[EXERCISE] Go through the data below. Pull out every line that has the word "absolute".

START EXTRACTED INFORMATION

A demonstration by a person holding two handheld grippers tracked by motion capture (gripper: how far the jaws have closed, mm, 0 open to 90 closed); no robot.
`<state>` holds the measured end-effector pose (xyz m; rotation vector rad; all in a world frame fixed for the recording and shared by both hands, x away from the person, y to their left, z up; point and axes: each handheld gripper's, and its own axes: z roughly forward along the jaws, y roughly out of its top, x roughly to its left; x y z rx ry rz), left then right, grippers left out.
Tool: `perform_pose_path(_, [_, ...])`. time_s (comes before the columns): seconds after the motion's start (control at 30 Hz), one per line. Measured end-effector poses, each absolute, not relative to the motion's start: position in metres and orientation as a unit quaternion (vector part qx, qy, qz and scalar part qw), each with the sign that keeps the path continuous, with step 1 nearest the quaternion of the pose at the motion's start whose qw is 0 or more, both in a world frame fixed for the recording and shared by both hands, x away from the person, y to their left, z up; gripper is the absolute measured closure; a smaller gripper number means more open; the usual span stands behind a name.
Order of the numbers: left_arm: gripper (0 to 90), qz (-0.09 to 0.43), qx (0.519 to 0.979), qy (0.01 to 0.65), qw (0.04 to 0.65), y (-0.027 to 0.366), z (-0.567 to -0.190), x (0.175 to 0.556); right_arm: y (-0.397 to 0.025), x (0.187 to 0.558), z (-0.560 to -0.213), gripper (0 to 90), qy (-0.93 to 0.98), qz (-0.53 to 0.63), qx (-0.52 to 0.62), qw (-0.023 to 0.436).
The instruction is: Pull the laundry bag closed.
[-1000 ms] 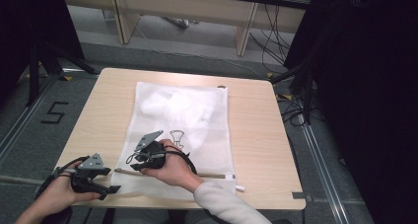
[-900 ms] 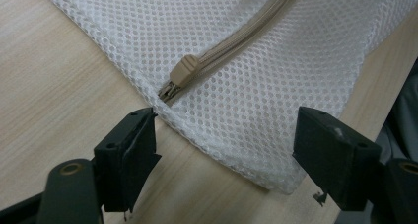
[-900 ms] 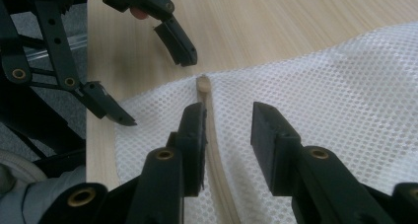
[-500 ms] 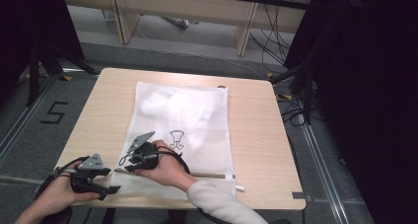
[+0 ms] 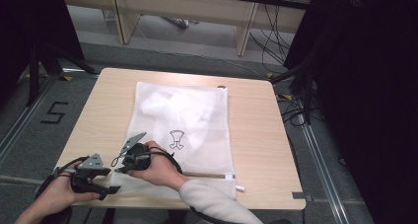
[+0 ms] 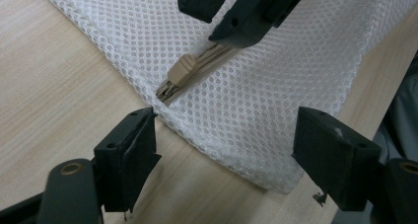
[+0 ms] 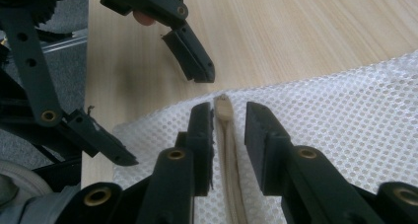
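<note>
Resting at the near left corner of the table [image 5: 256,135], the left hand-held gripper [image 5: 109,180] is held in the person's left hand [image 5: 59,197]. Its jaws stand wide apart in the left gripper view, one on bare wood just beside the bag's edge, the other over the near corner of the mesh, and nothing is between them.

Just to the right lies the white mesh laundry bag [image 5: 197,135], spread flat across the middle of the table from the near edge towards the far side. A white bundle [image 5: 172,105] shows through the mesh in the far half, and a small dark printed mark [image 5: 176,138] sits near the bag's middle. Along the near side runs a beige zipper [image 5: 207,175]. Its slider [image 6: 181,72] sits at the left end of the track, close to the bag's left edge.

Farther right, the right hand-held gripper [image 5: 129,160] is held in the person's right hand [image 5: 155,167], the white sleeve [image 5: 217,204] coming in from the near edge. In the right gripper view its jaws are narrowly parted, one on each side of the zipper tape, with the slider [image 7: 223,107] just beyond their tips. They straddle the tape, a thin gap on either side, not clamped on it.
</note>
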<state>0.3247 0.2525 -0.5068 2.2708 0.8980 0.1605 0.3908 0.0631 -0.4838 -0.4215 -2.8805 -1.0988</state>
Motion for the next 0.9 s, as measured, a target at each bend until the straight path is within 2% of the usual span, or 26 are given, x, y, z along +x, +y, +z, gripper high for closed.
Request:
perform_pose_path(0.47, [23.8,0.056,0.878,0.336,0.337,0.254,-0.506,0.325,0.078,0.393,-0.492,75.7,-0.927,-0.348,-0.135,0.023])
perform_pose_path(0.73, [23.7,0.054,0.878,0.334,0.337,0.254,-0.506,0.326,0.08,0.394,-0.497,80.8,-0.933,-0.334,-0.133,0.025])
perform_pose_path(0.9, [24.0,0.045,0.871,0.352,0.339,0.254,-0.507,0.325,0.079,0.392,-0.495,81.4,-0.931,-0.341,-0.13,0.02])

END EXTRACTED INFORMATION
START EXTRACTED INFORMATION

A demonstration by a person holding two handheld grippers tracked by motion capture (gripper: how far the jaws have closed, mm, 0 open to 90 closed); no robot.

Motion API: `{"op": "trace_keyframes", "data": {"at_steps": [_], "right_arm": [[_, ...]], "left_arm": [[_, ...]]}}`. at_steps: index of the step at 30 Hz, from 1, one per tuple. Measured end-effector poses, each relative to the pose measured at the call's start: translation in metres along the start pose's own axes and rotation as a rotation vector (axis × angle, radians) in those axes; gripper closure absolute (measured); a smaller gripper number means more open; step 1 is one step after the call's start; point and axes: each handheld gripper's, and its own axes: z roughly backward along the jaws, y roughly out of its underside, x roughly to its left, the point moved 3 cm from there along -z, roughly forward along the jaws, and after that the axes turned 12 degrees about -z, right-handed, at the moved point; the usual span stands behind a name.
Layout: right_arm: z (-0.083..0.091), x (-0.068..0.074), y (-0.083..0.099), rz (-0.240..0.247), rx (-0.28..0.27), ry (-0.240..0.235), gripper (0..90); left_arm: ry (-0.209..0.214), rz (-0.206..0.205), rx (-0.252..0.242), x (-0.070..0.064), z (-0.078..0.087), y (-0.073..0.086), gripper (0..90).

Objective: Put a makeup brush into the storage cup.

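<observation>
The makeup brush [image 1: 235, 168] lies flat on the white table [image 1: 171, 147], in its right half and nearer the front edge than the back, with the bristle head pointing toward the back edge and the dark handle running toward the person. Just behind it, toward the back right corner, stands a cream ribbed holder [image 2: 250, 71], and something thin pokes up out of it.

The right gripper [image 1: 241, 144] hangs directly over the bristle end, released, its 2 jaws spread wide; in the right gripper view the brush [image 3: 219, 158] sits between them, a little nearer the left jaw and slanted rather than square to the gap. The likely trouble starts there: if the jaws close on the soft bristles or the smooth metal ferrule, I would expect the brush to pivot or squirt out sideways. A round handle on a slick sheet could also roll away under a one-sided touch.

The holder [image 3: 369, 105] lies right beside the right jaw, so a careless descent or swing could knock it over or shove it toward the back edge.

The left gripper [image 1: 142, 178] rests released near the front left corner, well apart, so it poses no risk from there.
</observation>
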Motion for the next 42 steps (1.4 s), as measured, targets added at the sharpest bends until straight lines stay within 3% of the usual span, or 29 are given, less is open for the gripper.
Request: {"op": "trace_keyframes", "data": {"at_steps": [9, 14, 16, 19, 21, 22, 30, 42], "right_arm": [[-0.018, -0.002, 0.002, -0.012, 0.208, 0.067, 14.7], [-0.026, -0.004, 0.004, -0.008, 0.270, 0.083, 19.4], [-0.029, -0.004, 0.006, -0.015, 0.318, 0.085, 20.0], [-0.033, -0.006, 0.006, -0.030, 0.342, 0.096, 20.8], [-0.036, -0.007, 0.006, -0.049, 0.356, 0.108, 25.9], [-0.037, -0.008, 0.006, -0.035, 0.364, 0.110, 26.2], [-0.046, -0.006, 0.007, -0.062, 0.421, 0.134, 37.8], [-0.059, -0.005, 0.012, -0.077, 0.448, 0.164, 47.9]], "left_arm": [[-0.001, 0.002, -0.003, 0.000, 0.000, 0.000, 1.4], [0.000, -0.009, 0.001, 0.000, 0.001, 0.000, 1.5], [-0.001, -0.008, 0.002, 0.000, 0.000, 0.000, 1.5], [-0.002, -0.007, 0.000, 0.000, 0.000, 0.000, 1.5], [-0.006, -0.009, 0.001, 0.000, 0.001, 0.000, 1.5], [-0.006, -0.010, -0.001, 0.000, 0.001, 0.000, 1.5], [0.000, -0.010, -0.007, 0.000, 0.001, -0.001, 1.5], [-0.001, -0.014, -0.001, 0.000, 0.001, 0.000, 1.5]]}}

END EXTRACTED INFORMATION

[YOUR SOLUTION]
Tool: `perform_pose_path(_, [_, ...])`. time_s (comes before the columns): seconds after the motion's start (control at 30 Hz), one per line. Measured end-effector poses, each absolute, not relative to the motion's start: position in metres and orientation as a unit quaternion (vector part qx, qy, qz and scalar part qw), each with the sign that keeps the path continuous, with step 1 nearest the quaternion of the pose at the motion's start whose qw is 0 or more, both in a world frame fixed for the recording and shared by both hands, x away from the person, y to their left, z up; gripper is the absolute measured closure; a smaller gripper number means more open; the usual span stands behind a name.
Motion API: `{"op": "trace_keyframes", "data": {"at_steps": [_], "right_arm": [[_, ...]], "left_arm": [[_, ...]]}}`. at_steps: index of the step at 30 Hz, from 1, one per tuple. Measured end-effector poses, each relative to the pose measured at the call's start: translation in metres along the start pose's own axes and rotation as a rotation vector (axis × angle, radians) in those axes; gripper closure absolute (measured); a smaller gripper number means more open; step 1 is one step after the call's start; point and axes: each handheld gripper's, and its own axes: z roughly backward along the jaws, y roughly out of its underside, x roughly to its left, the point moved 3 cm from there along -z, roughly forward along the jaws, and after that the axes turned 12 degrees about -z, right-handed, at the moved point; the usual span stands behind a name.

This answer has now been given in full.